Dancers of the Zurich Ballet and Junior Ballet © Carlos Quezada
Dancers of the Zurich Ballet and Junior Ballet
© Carlos Quezada
In the first scene the ensemble may have encountered difficulties adapting to the style; frenzied footwork and low extensions sometimes ended up in a clumsy commotion. The corps de ballet, it turns out, proved brighter in the 3rd act's character dances and in the 4th act swan-maidens variations. 

This new-old Swan Lake was roughly robbed of the psychological turmoil that the 1877 Moscow première had seeped. Freud-friendly versions of our time tend to eclipse the narrative in favour of a symbolic interpretation. Ratmansky focused on the crux of the matter. The romance between Odette and Siegfried achieved a realistic status. Extensive mime sequences were restored for the sake of a clearer argument – that's how Swan Lake gave way to a play on pointe. Heart-wrenching languor showed in their embraces and the love story itself became more human. 

Through Ratmansky’s time-machine, the choreography underwent stunning changes. Expressive and elaborate pas de trois were introduced again between Siegfried, Odette and Benno (the prince’s best friend). When Kapitonova's Odette dropped motionless in Siegfried's arms, in the most delicate way, she heralded a doom-laden outcome. 

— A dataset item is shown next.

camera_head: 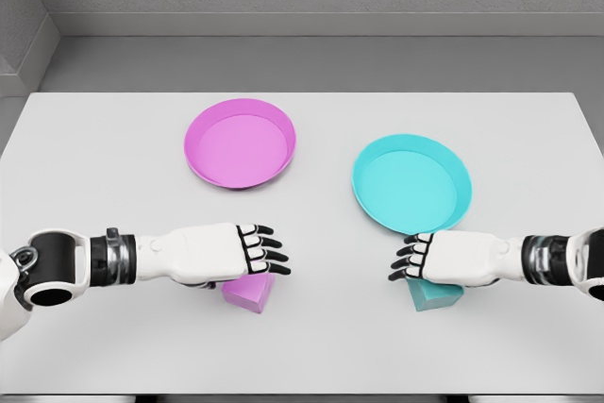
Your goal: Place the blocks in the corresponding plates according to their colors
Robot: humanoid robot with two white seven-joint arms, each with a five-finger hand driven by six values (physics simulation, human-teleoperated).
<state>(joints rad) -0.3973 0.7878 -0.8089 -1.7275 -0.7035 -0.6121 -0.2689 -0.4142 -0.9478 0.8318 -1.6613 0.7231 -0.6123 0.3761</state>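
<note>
Small pink cube block (pixel 250 292) under left robot hand (pixel 247 252), teal cube block (pixel 436 295) under right robot hand (pixel 436 258); I can't tell grip on either; I'd seat fingers squarely before lifting toward matching round plates (pixel 240 143)

You are looking at a scene where nothing readable is showing: no text, label, brand, number or sign is appearing on the plates, the blocks, the hands or the surface.
</note>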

Viktorina Kapitonova (Odette), Alexander Jones (Siegfried) and dancers of the Zurich Ballet © Judith Schlosser
Viktorina Kapitonova (Odette), Alexander Jones (Siegfried) and dancers of the Zurich Ballet
© Judith Schlosser
Tchaikovsky's legendary music sounds rather unfamiliar in the last act. Teardrops of Drigo’s revisions are part of the final nocturnal act, which ballet goers often picture as a mourning procession of cursed women to their fate. La Valse Bluette for instance, with its both melancholic and hopeful patterns, seems too light-hearted for the drama that is at stake. This moment should be a display of white agony. Yet Ivanov had white and black swans beautifully waltz on it. Jerome Kaplan's white feathered tutus remain a wonder to the eye. But as aesthetically haunting as it is, the fourth act still doesn't make sense dramatically. Even the ending is somewhat confusing.

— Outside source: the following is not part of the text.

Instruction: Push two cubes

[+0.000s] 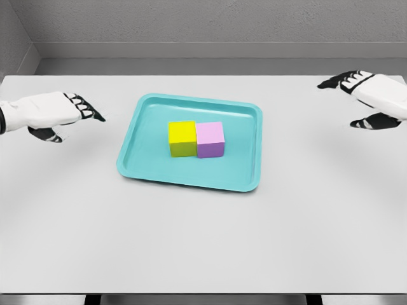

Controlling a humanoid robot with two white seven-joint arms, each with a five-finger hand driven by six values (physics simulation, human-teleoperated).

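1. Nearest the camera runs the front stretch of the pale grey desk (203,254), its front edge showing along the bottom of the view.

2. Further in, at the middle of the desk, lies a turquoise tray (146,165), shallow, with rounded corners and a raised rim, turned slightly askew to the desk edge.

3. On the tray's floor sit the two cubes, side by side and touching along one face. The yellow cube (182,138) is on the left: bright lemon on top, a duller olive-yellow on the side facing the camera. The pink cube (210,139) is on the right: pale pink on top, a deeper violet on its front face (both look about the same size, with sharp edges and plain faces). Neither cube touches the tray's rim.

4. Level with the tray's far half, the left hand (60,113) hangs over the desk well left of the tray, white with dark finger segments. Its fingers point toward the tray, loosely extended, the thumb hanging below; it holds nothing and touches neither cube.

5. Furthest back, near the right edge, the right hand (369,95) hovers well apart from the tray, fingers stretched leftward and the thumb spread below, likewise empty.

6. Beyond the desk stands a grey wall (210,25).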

Tchaikovsky is said to have poured his darker torments into his masterpiece. He married without love, because life left him no other alternative – so he thought – and translated his sorrow into introspective music. In present-day versions of Swan Lake, Siegfried's psychological complexity is thought to mirror Tchaikovsky's own conflicts. The 1895 version that Ratmansky partly revived waves that theory away as a retrospective illusion. Prince Siegfried is not much more than a "white tights character", devoid of emotional depth. Ratmansky may have stayed true to Petipa's-Ivanov's legacy but he betrayed Tchaikovsky's inner intentions, sadly enough. Hadn't the ballet been such a clever and exquisite revival, such a divorce would have been lèse-majesté.